_Required work_. Lines holding the string "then" are the ones to copy from this listing.

..........

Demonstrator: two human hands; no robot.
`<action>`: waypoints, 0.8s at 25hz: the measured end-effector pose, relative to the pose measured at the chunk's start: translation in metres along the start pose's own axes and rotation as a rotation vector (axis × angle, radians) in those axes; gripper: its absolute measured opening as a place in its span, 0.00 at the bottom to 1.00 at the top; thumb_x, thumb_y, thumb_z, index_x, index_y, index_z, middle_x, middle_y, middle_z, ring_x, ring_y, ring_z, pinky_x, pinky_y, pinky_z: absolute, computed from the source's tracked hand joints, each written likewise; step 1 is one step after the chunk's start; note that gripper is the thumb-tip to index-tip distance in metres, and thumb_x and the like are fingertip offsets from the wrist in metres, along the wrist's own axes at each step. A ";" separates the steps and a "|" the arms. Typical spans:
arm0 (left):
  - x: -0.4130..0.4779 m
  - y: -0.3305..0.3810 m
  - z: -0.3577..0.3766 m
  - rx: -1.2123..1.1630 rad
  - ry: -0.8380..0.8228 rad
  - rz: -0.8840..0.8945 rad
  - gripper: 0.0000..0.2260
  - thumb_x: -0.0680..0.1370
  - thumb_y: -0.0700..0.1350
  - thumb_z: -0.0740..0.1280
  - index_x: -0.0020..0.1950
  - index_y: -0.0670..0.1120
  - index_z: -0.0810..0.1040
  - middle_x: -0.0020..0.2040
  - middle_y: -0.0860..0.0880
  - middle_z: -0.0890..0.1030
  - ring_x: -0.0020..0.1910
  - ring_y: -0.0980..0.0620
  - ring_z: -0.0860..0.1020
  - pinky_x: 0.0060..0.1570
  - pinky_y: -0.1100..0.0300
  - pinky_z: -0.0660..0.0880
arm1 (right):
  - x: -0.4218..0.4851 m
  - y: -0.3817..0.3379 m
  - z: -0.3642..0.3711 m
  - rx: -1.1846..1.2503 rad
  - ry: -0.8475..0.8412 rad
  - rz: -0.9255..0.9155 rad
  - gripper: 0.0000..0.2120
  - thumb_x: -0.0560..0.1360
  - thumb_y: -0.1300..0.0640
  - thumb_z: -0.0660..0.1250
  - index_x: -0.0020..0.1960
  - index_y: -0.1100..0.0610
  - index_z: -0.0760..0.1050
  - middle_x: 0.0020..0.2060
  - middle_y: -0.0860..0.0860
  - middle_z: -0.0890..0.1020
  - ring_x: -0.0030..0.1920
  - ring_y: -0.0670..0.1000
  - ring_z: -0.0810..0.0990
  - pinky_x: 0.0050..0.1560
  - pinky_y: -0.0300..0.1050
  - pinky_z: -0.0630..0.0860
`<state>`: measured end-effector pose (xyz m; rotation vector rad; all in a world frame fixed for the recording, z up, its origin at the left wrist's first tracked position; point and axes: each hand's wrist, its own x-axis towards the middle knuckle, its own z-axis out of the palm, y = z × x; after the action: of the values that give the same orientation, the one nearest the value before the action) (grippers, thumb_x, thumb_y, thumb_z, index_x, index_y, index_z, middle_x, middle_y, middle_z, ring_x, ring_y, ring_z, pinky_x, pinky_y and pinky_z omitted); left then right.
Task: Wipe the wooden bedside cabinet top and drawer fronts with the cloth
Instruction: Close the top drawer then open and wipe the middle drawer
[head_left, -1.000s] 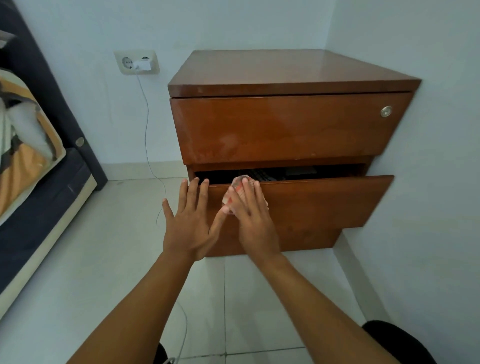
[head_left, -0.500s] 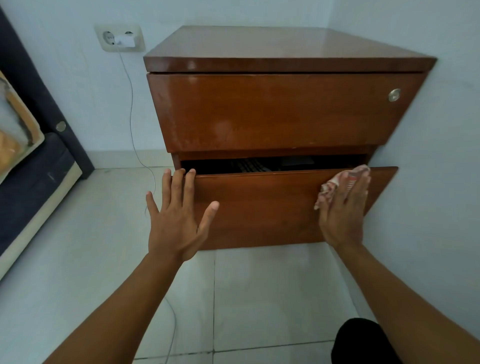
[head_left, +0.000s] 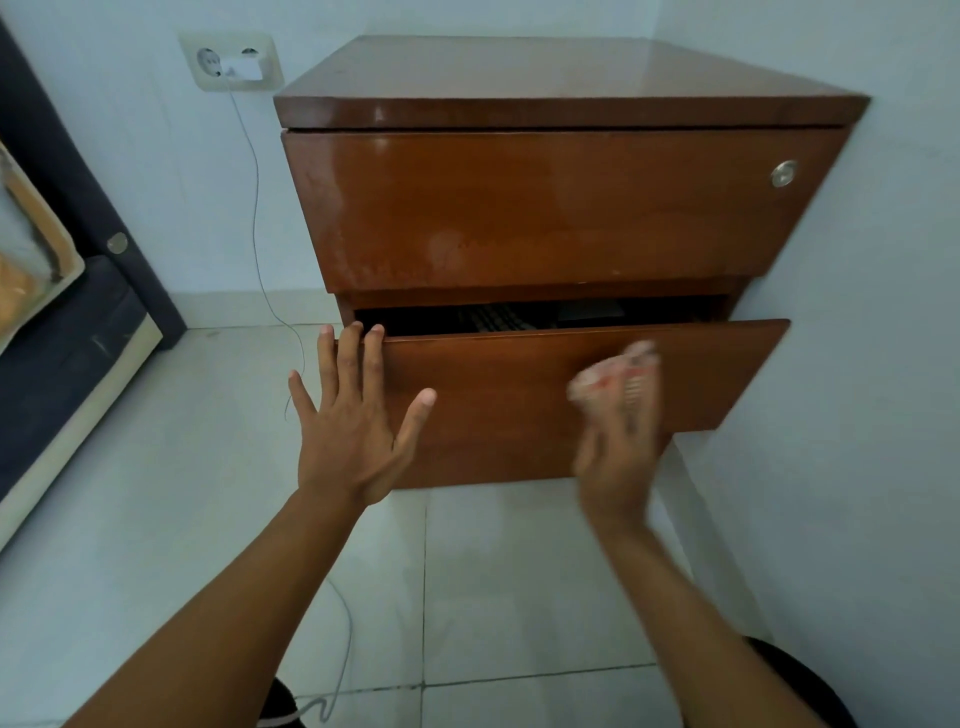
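Head view: both hands on the pulled-out lower drawer front (head_left: 493, 400) of the wooden cabinet (head_left: 545, 208).
Left hand (head_left: 353, 431) lies flat, fingers spread, tips at the front's top left edge. Right hand (head_left: 618, 457), blurred, presses the cloth (head_left: 605, 376) against the front's right half with straight fingers.

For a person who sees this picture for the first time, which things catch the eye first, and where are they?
The brown wooden cabinet fills the corner, its lower drawer pulled out. In front of that drawer, the left hand is spread open at the left end, while the blurred right hand presses a red-and-white cloth on the right part.
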<state>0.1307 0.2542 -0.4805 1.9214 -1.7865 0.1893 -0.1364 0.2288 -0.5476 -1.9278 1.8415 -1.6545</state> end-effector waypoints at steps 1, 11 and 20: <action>-0.001 0.000 0.000 -0.004 0.006 0.002 0.38 0.79 0.71 0.46 0.83 0.51 0.49 0.84 0.48 0.50 0.83 0.44 0.43 0.76 0.29 0.47 | -0.017 -0.036 0.019 0.028 -0.114 -0.027 0.20 0.85 0.51 0.61 0.77 0.50 0.69 0.76 0.50 0.71 0.77 0.53 0.69 0.76 0.41 0.66; 0.002 0.001 0.006 -0.009 0.043 -0.004 0.37 0.79 0.71 0.45 0.83 0.51 0.50 0.84 0.48 0.51 0.83 0.45 0.44 0.75 0.29 0.47 | -0.050 -0.005 0.112 -0.292 -0.184 -0.477 0.34 0.84 0.45 0.57 0.84 0.53 0.46 0.81 0.63 0.49 0.81 0.65 0.53 0.80 0.60 0.51; 0.001 0.008 0.008 -0.018 0.073 -0.014 0.37 0.79 0.70 0.47 0.82 0.50 0.50 0.83 0.48 0.51 0.83 0.45 0.43 0.75 0.29 0.48 | 0.015 0.118 0.006 -0.363 -0.087 0.040 0.34 0.85 0.50 0.56 0.82 0.63 0.45 0.79 0.73 0.45 0.79 0.73 0.54 0.76 0.63 0.65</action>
<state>0.1211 0.2496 -0.4851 1.8896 -1.7208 0.2347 -0.2207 0.1774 -0.6135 -2.0283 2.2544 -1.2711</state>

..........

_Output of the exercise_.
`<state>`: measured end-effector pose (xyz m; rotation vector rad; all in a world frame fixed for the recording, z up, its origin at the left wrist's first tracked position; point and axes: each hand's wrist, its own x-axis towards the middle knuckle, its own z-axis out of the palm, y = z × x; after the action: of the values that give the same orientation, the one nearest the value before the action) (grippers, thumb_x, thumb_y, thumb_z, index_x, index_y, index_z, middle_x, middle_y, middle_z, ring_x, ring_y, ring_z, pinky_x, pinky_y and pinky_z omitted); left then right.
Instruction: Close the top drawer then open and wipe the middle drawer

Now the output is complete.